The halfbreed was meanwhile out of sight across the city, and his path had looked very much as though it might intersect Stenwold Maker’s whereabouts at the airfield. Laszlo itched to go, but the cursed Dragonfly just continued hunting the barren square of roof above him, and would not give up on the scent.
‘This is a gold Central, from the Helleron mints,’ Stenwold explained patiently. ‘That’s the price of a sword, traditionally. These in silver are Standards, ten to a Central. This,’ he held up a disc of clay divided into segments, ‘is a wheel of bits. You can break it into pieces, and there are,’ he squinted at it, ‘fifty bits to a Standard here. They fire these wheels locally. They’re no good outside the city they’re made in.’ He laid the coins down at the outdoor table he and Paladrya had commandeered earlier for their breakfast.
At first he thought that Wys was finding all this difficult to take in.
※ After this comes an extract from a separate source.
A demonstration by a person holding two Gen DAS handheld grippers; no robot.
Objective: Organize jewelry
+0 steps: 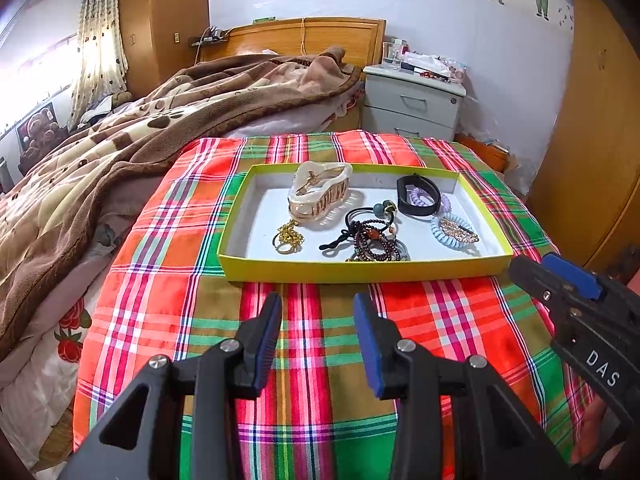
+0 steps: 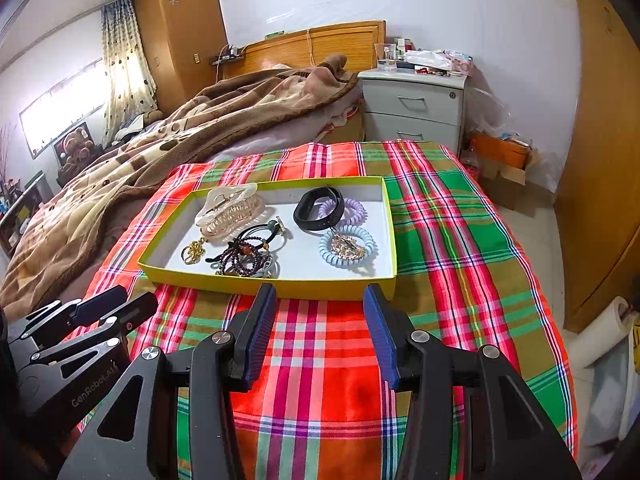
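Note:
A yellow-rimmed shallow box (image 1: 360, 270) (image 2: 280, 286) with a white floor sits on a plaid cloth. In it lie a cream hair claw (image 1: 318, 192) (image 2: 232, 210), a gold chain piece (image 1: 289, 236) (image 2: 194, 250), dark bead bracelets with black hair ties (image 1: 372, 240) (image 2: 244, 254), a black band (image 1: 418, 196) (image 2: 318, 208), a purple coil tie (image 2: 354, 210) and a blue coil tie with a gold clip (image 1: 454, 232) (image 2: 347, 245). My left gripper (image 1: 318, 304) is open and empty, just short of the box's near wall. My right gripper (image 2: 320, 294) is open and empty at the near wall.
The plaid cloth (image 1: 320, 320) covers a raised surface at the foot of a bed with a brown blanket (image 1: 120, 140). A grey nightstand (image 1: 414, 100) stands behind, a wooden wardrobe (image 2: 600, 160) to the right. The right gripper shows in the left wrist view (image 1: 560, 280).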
Then he realized she was just having trouble
believing
it.
‘This . . . this is money?’ she asked him, holding up a Central. ‘But it’s
gold
!’
‘Probably no more than half gold,’ Stenwold admitted. ‘We don’t use paper for money, up here.’
‘I’m not surprised, since I’ve seen your paper. Spit on it and it turns to mush,’ she said derisively. She stuck out a thin arm, displaying a bracelet of finely interwoven golden threads. ‘This is money, then?’
‘It’s worth money,’ Stenwold agreed. ‘I couldn’t say how much. There’s not much weight of gold to it, but the workmanship is fine.’